How to extract an image from PDF document and save on disk

  • May 27, 2019
  • 3 replies
  • 4883 views

I am exploring SDK samples, where I have found a sample code to extract image info using PDDocEnumResources API which is calling callback procedure with Cos obj, as per sample code it is easy to extract image info of XObject as mentioned in this screenshot  but how to  extract this Image Stream from CosObj ?

This topic has been closed for replies.

3 replies

Legend
May 29, 2019

You must read streams linearly (from the start towards the end). You can call ASStmRead as often as you need, in a loop, each time returning the number of bytes read.

For an image stream, in any case, you need every byte of the data. You also need to use cosOpenFiltered unless you are reading DCTDecode to treat as a JPEG file.

Have you read the PDF Reference to understand the different image pixel formats (1,2,4,8,12 bits per pixel) and colour spaces you might encounter. This is not a small project. Rendering it is an alternative, but this uses difficult APIs, and in decades of using the Acrobat SDK I have avoided them.

Legend
May 28, 2019

This MIGHT be the right object ( pretty small chance) but the usual thing is to start with the page and navigate recursively through the XObject and other resources to find images. A PDF contains steams for countless purposes.

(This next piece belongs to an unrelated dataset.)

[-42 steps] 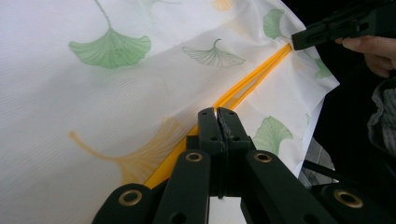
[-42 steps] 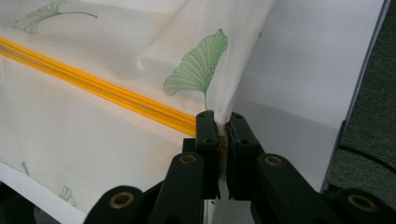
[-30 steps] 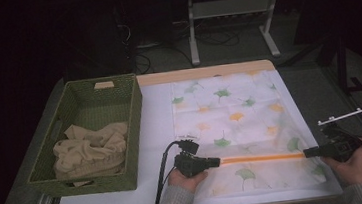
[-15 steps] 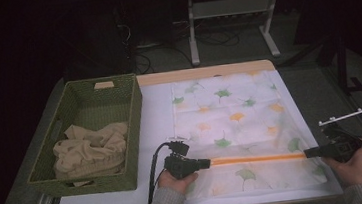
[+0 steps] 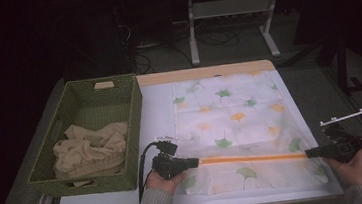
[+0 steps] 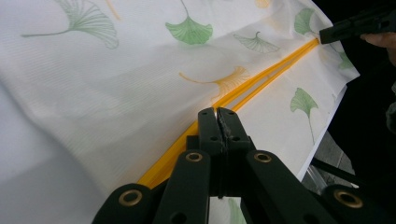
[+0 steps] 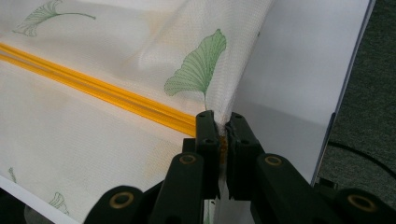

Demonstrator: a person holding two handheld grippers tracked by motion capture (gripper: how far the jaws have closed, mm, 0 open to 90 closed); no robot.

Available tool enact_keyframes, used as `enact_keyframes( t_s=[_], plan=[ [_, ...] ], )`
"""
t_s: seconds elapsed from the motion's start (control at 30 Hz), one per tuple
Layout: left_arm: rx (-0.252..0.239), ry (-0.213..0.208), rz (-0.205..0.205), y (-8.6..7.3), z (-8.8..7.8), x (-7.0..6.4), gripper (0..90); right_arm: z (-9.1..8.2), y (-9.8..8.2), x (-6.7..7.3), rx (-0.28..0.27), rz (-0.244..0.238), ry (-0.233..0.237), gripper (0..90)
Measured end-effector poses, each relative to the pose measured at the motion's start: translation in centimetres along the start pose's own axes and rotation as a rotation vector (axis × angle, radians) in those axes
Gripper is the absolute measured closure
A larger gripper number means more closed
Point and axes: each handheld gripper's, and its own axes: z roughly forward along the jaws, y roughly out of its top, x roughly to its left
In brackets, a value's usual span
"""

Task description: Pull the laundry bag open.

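Orange zipper: I'd keep right gripper pinching its end, left gripper pinching the pull, drawing level.

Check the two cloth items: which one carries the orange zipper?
The white leaf-print mesh bag lying flat on the table. Its orange zipper runs between the left gripper and right gripper. The plain beige cloth lies crumpled in the green basket.

Dark room; grey floor; white metal stand behind table.
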Motion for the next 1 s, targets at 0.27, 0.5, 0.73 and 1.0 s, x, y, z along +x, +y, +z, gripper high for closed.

As I noted though, it is not a JPEG nor any image file. You need to parse the image data and convert to the required format.

Thom Parker
Community Expert
Community Expert
May 27, 2019

The easy way is too purchase PDF CanOpener, which you'll need anyway if you are writing plug-ins.

COS Level Editor for PDF

You can extract the raw byte data from the stream with the CosStream functions.

CosObj cosStmln = ... your cos stream object...

ASInt32 nEncodeLen = CosStreamLength(cosStmIn);

char* pBuff = (char*)ASmalloc(nEncodeLen);

ASInt32 nTotal = 0, nLen;

ASStm stm = CosStreamOpenStm(cosStmIn,cosOpenRaw);

ASStmRead(pBuff,1,nEncodeLen,stm)

ASStmClose(stm);

// save data to file

ASfree(pBuff);

This gets you the raw (encoded) data, note that the encoding is "FlateDecode" This means its basically a JPEG. So you can save the raw data with the ".jpg" postfix and it should work.

Thom Parker - Software Developer at PDFScriptingUse the Acrobat JavaScript Reference early and often
Legend
May 27, 2019

Actually, I think you mean that DCTDecode is basically a JPEG. All the other formats are not directly usable; you have to decode them. A PDF doesn't just contain a bunch of convenient image files ready for use.